Expressive wines with balance

Avennia wines taste like they're from an established winery, telling the story of their origination with complexity and balance, echoing Bordeaux and Rhône traditions while flaunting their Washington roots. Yet the winery was launched in 2010 with a first release in 2012. It's all about the two partners, winemaker Chris Peterson and managing partner Marty Taucher.

Marty and Chris met when Marty became a harvest intern at Delille Cellars in 2009 and Chris was the assistant winemaker. "DeLille hired Marty, an ex-Microsoft marketing executive, as a harvest intern. "He was also attending the wine program at South Seattle Community College, and as an assignment was working on a business plan to start a winery." After harvest, Chris and Marty would go to their 'corporate headquarters,' The Fiddler's Inn pub, and talk about Marty's assignment. "He decided if it was something he could be really proud of, he wouldn't be the winemaker.
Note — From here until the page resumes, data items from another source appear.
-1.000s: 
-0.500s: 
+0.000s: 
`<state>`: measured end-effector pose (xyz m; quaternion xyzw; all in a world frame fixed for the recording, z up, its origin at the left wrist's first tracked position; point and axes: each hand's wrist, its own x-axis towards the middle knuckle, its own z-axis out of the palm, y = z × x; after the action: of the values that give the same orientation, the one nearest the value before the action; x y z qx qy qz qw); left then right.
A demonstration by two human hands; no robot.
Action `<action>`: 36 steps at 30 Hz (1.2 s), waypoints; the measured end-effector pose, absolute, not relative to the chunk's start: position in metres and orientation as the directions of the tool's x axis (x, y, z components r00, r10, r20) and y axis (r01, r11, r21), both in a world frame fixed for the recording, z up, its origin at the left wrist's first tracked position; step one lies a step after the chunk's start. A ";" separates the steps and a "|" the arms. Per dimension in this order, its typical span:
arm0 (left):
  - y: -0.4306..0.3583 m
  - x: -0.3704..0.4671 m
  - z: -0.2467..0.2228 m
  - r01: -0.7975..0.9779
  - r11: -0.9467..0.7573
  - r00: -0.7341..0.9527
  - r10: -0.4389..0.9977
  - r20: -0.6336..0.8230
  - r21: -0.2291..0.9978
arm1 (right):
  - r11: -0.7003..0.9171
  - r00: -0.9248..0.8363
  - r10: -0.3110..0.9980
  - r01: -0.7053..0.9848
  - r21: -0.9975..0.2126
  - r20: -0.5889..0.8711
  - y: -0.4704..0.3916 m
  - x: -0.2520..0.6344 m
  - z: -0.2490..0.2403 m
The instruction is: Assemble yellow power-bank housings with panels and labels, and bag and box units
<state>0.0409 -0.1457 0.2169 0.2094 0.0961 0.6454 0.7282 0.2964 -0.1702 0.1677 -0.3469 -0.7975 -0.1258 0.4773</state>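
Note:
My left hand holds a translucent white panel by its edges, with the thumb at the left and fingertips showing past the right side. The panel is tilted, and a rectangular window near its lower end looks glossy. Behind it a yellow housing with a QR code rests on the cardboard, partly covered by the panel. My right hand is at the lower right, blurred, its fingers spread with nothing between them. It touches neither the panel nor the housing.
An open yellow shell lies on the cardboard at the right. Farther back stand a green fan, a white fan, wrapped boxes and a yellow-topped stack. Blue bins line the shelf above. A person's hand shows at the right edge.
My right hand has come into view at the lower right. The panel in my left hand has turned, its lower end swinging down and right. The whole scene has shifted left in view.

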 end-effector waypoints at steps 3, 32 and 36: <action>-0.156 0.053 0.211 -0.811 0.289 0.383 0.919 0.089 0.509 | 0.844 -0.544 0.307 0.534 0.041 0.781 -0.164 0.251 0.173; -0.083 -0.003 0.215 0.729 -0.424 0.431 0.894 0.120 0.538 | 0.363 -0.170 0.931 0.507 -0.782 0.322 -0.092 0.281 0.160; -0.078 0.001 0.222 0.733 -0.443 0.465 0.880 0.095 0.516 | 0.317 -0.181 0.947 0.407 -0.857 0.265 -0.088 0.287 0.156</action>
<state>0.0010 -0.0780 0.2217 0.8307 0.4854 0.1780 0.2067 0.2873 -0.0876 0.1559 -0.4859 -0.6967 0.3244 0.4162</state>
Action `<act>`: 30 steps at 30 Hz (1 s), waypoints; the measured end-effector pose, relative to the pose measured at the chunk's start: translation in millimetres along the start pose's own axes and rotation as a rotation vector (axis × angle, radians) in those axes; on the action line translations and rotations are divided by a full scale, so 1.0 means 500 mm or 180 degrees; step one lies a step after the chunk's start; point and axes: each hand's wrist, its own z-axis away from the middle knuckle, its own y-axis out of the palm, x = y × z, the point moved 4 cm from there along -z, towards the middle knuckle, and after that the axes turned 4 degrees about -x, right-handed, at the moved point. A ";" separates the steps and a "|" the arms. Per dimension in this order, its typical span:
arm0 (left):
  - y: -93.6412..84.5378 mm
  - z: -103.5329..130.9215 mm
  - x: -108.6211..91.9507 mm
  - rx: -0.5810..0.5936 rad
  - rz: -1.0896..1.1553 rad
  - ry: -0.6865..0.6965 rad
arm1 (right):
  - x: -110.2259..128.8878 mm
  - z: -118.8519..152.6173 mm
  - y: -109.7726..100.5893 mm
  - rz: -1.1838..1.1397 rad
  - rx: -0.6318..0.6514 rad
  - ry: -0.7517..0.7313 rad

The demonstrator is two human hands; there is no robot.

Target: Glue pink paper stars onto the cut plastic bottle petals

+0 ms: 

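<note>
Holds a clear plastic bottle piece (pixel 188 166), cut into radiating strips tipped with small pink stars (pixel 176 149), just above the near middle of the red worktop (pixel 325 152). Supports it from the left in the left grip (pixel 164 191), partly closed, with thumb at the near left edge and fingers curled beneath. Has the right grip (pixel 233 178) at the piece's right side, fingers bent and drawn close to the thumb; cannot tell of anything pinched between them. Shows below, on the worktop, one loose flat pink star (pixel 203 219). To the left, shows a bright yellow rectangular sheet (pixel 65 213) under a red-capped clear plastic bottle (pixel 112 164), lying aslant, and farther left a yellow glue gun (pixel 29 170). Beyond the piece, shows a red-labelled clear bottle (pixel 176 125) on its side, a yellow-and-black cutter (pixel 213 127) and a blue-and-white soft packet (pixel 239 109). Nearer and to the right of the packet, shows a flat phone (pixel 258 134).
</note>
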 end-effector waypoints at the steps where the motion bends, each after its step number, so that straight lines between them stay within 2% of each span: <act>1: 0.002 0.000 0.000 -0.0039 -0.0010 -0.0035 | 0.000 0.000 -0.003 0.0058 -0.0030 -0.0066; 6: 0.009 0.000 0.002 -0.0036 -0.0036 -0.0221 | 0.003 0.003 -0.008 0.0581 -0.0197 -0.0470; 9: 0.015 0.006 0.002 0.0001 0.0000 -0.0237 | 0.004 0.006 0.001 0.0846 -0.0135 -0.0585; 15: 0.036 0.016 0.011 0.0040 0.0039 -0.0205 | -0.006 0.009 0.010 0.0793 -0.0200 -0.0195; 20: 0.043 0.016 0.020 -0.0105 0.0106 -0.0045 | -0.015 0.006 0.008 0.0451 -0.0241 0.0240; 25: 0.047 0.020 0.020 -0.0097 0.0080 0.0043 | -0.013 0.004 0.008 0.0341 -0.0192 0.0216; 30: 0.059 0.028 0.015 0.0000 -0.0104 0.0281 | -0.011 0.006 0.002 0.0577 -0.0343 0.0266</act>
Who would he get? I don't know which of us brought it up, but eventually it became 'what about us doing this together?' Marty looked at it from a business standpoint, the rate we could grow the winery in five years. Then I came up with what that would look like in winemaking terms. By March of 2010, we had signed contracts, and that fall had crushed 15 tons of grapes, to be released with our 2011 white. We had 1,000 cases for our first release."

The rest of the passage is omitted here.